▶ _TASK INSTRUCTIONS_: Please report every line in the entries that contains the string "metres".

▶ _Stored dataset items_:
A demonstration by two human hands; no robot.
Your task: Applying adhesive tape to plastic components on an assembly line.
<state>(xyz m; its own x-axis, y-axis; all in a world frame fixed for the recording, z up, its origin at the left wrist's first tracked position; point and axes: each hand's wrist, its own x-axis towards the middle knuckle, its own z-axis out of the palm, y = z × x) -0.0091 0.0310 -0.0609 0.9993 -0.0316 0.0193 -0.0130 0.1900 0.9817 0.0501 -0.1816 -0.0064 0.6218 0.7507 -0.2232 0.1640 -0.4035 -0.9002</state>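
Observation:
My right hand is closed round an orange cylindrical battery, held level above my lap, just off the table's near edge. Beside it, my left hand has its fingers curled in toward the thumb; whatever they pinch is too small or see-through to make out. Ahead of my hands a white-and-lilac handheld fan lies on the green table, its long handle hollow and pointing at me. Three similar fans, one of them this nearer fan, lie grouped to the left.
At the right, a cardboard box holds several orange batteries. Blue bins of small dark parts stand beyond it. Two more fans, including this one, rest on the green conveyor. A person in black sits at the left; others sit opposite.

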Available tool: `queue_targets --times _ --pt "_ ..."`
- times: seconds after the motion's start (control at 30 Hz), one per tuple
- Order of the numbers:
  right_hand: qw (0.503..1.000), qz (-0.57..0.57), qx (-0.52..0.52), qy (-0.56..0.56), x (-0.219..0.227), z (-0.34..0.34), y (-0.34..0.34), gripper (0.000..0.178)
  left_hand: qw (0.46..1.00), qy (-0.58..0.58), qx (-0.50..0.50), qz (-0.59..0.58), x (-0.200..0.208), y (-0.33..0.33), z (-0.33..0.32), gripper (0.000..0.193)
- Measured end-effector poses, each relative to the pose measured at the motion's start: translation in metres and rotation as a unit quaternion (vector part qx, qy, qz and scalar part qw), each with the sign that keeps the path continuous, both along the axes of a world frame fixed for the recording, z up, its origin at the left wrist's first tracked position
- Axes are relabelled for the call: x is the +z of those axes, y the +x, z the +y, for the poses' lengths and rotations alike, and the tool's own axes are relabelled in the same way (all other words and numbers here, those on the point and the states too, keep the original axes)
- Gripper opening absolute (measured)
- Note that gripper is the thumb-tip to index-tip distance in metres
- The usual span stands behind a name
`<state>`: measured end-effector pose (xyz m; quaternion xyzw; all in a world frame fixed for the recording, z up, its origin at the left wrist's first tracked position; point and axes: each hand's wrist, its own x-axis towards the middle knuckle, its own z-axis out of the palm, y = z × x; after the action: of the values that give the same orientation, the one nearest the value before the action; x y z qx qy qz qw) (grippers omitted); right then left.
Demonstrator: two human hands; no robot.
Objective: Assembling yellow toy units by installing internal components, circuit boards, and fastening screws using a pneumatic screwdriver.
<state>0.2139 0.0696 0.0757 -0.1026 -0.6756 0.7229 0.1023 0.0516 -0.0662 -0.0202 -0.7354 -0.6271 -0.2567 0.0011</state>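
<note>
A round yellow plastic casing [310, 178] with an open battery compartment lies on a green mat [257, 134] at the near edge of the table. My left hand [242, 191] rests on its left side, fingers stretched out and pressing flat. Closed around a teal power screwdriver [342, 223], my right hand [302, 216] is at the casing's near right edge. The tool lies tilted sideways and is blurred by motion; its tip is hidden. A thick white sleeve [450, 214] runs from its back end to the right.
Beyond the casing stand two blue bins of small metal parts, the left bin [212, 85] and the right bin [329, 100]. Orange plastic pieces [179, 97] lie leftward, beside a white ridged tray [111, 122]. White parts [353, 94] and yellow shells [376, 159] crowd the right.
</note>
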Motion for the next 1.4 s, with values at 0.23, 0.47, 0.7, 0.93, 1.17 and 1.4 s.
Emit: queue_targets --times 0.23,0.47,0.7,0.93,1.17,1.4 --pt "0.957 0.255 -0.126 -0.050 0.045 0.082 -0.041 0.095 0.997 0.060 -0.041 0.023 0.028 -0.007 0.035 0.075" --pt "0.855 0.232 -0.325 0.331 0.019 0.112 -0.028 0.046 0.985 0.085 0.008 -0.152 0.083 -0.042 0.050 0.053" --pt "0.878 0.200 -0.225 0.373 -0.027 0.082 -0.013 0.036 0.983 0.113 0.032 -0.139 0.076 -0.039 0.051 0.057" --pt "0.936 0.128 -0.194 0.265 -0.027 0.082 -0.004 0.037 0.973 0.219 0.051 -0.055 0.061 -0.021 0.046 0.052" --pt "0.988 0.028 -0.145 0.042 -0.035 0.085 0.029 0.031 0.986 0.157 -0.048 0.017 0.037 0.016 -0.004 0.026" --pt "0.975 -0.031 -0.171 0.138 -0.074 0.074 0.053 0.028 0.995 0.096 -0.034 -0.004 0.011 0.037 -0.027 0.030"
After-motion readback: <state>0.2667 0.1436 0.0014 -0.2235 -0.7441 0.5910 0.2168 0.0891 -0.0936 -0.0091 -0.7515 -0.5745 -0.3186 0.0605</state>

▶ _RESULT BELOW_:
- Measured end-effector poses, each relative to the pose measured at the motion's start: translation in metres and rotation as a unit quaternion (vector part qx, qy, qz and scalar part qw), each with the sign that keeps the path continuous, both along the axes of a world frame fixed for the recording, z up, its origin at the left wrist's first tracked position
- Note that gripper is the thumb-tip to index-tip distance in metres

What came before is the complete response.